= Sidney Griffith =

Sidney Griffith (née Wynne; died 1752), known in her time as "Madam" Griffith, was an important figure in the Welsh Methodist revival of the mid-18th century.

She was the daughter of Cadwaladr Wynne of Voelas, Denbighshire, and was named Sidney after her grandmother, a member of the prominent Thelwall family. Her mother Jane was the daughter of Edward Griffith of Garn. In about 1741, Sidney married William Griffith of Cefn Amwlch, who ill-treated her. Their son was born in 1742.

In 1746, Sidney Griffith heard a sermon by a Methodist preacher, Peter Williams, and began to follow Methodist teachings. In 1748 she came into contact with the charismatic Methodist leader Howell Harris, and later with his colleague Daniel Rowland.
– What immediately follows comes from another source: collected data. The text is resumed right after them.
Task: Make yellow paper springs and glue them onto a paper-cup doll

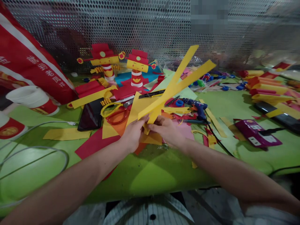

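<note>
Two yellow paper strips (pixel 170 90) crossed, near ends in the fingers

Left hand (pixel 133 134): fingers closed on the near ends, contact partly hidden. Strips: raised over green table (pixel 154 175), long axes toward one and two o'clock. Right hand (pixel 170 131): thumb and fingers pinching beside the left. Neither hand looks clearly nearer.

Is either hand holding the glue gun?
No, the glue gun lies to their right, while the left hand and right hand hold yellow paper strips.

Single head-worn view: looks forward and down, over forearms, across table (pixel 154 175).
</note>
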The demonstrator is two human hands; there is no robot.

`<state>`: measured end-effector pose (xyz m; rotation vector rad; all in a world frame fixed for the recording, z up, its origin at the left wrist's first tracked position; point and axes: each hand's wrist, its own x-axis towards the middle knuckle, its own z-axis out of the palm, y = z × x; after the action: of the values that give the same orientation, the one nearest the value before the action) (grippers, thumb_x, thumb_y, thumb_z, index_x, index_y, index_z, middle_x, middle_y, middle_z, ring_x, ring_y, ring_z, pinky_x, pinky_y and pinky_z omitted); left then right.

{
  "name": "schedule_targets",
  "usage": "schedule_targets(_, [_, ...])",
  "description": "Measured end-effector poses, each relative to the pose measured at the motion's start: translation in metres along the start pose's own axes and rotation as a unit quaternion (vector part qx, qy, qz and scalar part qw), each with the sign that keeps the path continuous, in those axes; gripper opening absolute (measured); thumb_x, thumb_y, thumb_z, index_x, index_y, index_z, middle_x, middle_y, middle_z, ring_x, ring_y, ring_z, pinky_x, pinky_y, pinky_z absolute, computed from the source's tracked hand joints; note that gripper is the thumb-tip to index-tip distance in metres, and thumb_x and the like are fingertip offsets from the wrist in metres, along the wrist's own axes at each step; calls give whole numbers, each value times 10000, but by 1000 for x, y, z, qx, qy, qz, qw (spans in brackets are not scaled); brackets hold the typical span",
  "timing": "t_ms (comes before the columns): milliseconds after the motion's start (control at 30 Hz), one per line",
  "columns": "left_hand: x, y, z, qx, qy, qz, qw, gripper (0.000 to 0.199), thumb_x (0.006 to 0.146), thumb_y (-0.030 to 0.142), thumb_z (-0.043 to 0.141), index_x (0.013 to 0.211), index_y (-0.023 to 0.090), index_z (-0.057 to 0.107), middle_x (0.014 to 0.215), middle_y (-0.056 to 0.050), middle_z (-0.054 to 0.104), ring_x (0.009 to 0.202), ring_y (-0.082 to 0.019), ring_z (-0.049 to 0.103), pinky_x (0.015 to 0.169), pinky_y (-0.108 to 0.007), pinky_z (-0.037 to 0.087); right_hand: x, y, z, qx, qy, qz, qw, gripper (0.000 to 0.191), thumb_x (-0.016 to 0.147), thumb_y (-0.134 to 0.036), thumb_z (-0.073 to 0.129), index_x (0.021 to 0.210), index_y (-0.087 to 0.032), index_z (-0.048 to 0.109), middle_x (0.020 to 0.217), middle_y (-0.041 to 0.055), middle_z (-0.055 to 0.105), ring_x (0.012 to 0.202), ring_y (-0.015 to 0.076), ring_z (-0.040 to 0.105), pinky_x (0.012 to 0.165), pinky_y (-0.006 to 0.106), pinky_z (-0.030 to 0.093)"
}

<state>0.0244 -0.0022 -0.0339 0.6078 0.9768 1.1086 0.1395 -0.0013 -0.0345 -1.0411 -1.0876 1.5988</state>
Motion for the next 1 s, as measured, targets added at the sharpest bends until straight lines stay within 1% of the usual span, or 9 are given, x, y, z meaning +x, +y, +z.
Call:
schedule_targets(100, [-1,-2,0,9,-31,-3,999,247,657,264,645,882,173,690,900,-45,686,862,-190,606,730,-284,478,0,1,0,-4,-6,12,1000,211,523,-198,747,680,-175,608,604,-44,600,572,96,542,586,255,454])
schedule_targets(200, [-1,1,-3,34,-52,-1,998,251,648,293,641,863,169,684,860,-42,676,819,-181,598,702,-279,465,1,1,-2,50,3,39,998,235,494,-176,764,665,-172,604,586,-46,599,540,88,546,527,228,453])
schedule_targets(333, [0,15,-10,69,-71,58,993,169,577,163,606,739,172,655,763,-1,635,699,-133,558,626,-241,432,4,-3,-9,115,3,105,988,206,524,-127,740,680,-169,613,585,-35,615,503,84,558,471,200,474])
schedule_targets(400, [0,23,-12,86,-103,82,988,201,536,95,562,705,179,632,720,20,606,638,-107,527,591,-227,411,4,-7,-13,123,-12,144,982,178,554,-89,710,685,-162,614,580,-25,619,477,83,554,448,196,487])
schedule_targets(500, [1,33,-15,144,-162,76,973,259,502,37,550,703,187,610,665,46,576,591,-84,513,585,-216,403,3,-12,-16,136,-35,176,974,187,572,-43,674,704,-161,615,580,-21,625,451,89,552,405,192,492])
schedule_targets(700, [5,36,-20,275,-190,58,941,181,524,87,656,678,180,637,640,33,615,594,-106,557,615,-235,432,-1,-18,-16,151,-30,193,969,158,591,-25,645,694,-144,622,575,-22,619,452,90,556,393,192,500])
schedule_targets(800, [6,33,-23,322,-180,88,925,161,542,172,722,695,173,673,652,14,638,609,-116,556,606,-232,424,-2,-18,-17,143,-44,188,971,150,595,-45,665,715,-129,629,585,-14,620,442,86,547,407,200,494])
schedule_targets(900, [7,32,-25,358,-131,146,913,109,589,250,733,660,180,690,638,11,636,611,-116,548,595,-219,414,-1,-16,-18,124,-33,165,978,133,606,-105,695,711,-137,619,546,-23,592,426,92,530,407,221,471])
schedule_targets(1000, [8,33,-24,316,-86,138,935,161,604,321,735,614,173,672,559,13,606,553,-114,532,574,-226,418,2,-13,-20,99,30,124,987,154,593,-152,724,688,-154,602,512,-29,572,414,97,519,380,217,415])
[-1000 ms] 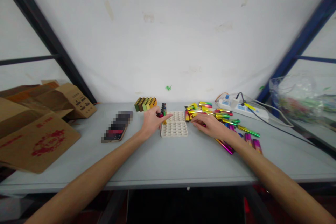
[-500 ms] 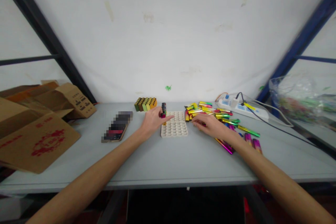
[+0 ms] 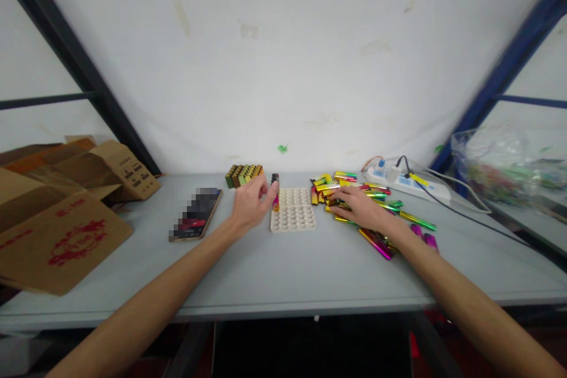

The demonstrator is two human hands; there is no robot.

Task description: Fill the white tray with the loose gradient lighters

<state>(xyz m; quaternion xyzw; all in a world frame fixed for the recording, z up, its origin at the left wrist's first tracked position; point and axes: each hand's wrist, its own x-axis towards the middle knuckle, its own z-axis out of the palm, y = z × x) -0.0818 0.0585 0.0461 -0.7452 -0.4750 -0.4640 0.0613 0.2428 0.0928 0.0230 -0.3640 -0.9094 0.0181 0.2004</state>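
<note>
My left hand (image 3: 251, 204) is at the left edge of a white tray (image 3: 293, 218) with rows of oval holes. Its thumb lies against a short row of dark-topped, shiny lighters (image 3: 276, 201) standing upright in the tray's left column. The other fingers are curled and partly hidden, with a gap between thumb and forefinger. Over a loose pile of shiny coloured lighters (image 3: 375, 242), my right hand (image 3: 358, 208) has its fingers apart, touching gold ones (image 3: 328, 189). What lies under the palm is hidden.
Behind my left hand stands a block of upright gold-topped lighters (image 3: 241, 174). A phone (image 3: 199, 212) lies to the left, beside an open cardboard box (image 3: 75, 236). A power strip (image 3: 407, 183) with cables and a clear plastic bag (image 3: 496, 165) are at the right.
My left hand has drawn slightly left, and its outstretched thumb has come back from over the tray to the row's side. My right hand has shifted right and onto the pile.
</note>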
After a quarrel with her husband over money, she sought refuge with the Methodist "family" at Trefeca, but her close friendship with Harris made her unpopular with some of his followers and particularly with his fellow Methodist leader George Whitefield. It was a contributory factor in Harris's falling-out with Rowland.

For a short time, Madam Griffith was Harris's constant companion. Harris said she had been "given me as an eye". Although she had made considerable financial contributions to the Methodist cause, she was left without any income following her separation from her husband. Soon her health deteriorated, and Harris took her to London, where she died (her husband having died three months earlier).